Roman

Algérie. Les racines de la terreur

Dessin de couverture : © Jacques Ferrandez

Écrit sobrement, le premier roman de l’ancien ambassadeur de France au Yémen tient de l’intime et de l’histoire. Au départ, la passion amoureuse dévorante d’un jeune coopérant français nommé professeur dans les années 1970 au lycée de Biskra dans le sud algérien, pour un élève de terminale avec qui il quitte chaque week-end la petite ville pour gagner la vallée des roses de l’enfance et découvrir les réalités parfois dérangeantes d’une famille traditionnelle.

Le détournement en décembre 1994, le lendemain de Noël, d’un Airbus d’Air France sur l’aéroport d’Alger survient en pleine guerre civile algérienne entre un régime autoritaire et une révolte islamiste. L’évènement est considérable, la France officielle en pleine cohabitation entre un président de la République de gauche — François Mitterrand — et un premier ministre de droite — Édouard Balladur — se raidit et envisage une intervention quasi militaire sur le sol algérien. Une première ! L’affaire est suivie au Quai d’Orsay, siège du ministère des affaires étrangères, par une poignée de diplomates, dont le jeune coopérant devenu au fil des ans responsable du bureau Maghreb et qui découvre que son ancien amant est l’un des pirates.

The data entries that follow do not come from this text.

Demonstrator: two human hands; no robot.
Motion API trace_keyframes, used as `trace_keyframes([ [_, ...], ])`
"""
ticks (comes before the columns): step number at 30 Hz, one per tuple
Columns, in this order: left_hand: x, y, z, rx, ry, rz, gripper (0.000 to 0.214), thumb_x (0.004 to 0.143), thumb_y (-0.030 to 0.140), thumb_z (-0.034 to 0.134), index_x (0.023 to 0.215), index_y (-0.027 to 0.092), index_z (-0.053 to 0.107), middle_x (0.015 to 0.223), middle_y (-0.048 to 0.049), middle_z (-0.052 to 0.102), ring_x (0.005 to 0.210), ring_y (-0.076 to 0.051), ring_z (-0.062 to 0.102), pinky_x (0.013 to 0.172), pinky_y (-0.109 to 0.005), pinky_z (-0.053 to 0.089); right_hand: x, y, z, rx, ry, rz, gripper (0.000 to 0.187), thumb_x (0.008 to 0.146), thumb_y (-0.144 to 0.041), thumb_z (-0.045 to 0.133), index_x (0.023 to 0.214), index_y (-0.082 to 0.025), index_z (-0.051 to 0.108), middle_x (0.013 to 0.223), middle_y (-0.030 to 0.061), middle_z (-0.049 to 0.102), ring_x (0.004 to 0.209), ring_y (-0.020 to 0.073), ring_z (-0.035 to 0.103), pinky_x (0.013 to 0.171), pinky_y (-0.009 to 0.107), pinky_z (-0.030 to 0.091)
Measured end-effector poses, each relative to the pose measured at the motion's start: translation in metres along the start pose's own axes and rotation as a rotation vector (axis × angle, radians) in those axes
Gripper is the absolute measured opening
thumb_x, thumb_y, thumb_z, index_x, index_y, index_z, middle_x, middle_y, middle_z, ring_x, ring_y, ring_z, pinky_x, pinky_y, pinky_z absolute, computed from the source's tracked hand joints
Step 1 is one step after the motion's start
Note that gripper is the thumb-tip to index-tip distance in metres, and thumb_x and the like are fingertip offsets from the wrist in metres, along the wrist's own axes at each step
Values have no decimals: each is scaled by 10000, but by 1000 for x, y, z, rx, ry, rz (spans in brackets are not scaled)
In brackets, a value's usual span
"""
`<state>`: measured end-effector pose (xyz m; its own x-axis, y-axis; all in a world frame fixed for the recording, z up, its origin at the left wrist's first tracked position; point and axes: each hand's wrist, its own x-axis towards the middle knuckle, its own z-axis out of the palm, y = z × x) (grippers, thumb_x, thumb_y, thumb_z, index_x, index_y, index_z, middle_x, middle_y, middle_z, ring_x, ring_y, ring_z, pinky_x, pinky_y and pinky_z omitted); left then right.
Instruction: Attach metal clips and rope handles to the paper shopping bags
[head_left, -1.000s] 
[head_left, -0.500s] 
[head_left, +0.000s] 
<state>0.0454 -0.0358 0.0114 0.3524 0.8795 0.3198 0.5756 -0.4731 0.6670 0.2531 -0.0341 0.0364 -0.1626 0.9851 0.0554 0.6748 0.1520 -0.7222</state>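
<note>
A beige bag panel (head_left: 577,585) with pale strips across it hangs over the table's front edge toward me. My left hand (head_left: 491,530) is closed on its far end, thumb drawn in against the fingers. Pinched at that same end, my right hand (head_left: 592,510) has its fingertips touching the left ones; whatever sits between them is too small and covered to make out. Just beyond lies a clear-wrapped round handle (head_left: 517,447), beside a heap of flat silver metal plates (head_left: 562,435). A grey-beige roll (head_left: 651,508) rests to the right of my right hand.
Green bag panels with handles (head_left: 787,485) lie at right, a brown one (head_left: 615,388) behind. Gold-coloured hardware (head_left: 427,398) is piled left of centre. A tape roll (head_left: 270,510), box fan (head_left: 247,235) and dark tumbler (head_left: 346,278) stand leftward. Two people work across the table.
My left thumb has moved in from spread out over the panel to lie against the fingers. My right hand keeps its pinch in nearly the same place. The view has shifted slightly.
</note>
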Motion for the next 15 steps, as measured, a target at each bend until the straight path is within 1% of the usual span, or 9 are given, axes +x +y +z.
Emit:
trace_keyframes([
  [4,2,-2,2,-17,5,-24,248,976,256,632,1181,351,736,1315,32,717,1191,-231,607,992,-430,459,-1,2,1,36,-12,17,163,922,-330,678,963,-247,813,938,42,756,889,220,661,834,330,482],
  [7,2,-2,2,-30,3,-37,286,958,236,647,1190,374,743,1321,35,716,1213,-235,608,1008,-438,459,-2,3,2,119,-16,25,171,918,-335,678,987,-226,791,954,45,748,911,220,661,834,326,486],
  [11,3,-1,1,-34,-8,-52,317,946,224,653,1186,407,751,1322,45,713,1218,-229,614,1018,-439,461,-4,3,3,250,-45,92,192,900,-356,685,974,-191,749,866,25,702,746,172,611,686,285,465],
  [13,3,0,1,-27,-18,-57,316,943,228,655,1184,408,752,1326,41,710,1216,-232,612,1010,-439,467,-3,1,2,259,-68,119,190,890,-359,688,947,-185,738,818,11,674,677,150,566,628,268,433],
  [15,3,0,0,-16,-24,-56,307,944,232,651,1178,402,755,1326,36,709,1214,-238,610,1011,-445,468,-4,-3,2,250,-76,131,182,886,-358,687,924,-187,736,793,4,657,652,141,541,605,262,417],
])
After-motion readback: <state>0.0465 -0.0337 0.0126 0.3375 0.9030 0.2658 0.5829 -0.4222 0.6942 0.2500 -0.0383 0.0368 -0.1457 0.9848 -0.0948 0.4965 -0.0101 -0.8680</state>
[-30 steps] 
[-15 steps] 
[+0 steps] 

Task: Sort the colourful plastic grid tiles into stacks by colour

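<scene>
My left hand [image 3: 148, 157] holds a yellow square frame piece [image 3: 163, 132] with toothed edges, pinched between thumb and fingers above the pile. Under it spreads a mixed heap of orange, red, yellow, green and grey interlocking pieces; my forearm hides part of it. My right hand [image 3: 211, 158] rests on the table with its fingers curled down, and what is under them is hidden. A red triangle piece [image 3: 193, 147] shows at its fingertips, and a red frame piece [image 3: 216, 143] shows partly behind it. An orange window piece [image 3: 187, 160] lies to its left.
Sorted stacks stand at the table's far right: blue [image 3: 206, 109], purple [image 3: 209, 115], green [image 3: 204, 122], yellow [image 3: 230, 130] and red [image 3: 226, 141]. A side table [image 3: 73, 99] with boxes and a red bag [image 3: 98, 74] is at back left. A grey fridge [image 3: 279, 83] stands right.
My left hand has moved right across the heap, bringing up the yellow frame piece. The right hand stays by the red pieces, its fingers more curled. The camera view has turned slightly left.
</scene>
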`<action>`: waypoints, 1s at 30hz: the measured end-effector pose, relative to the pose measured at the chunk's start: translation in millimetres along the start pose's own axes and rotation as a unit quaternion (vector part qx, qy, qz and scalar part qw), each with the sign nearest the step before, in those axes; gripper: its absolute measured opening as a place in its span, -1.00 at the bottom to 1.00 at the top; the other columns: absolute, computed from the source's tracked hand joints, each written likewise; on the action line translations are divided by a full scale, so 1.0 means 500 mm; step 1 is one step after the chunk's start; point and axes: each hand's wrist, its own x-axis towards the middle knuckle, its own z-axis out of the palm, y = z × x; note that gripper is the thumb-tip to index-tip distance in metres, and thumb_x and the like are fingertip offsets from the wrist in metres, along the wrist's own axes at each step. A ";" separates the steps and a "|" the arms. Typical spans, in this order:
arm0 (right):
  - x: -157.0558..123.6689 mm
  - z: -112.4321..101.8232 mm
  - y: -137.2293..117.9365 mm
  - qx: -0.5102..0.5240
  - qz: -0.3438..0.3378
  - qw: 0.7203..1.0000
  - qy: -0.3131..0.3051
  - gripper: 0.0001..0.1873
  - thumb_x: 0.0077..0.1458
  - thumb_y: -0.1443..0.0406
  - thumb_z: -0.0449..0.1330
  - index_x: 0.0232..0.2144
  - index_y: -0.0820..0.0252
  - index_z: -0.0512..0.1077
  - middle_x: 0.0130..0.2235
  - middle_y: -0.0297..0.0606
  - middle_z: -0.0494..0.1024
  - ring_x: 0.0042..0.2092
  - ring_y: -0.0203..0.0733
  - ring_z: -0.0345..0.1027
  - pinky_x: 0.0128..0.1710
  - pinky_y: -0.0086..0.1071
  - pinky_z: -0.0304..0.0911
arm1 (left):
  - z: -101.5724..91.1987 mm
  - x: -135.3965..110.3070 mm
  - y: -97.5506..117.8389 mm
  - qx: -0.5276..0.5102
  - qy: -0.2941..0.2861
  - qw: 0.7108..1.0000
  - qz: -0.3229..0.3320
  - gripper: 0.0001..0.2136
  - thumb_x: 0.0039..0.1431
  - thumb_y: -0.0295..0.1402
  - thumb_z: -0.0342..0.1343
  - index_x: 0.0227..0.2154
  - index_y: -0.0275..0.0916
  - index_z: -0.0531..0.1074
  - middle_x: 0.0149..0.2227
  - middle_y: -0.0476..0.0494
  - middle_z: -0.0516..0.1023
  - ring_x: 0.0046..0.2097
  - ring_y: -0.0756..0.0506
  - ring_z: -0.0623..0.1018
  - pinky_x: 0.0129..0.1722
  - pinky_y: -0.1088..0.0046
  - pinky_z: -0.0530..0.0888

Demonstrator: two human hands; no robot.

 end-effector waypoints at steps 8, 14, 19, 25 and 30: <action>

Vingt années ont passé et les retrouvailles entre le diplomate et le terroriste seront dramatiques à souhait. Qu’est-ce qui conduit un jeune lycéen prometteur à se rebeller et à plonger dans la violence ? Gilles Gauthier répond à sa manière à cette question qui concerne des millions de jeunes dans tout le monde arabe.

Dans le chapitre final de son livre, il raconte le dialogue intense entre les deux anciens amants à bord de l’Airbus garé à proximité de la tour de contrôle de Marseille-Marignane d’où les agents français se préparent à l’assaut. L’un invoque la réalité algérienne, les ambitions démesurées des vainqueurs de 1962, date de l’indépendance de l’Algérie, qui ont privé les oasis logées derrière les hauts plateaux de l’eau des rigoles au profit de projets grandioses inspirés de l’Arabie saoudite et de son agriculture industrielle, accaparé les richesses du pays, subi la poigne des quatre ou cinq polices qui défendent avec hargne le régime. Le sentiment est répandu dans la population que l’injustice est partout et le droit nulle part.

Le diplomate comprend les raisons de la révolte de son ami ; il connaît les turpitudes des gouvernants de l’Algérie où il a été en poste, mais il ne peut plaider que l’inutilité du sacrifice et exalter la vie. Un épilogue existentiel conclut ce roman qui mêle fiction et réalité dans une proportion connue du seul auteur :

… Sous une vérité, il y en a toujours une autre plus profonde et ainsi de suite jusqu’à l’infini… D’abord on croit et puis on marche et au bout de quelque temps on finit par marcher sans plus se poser de questions.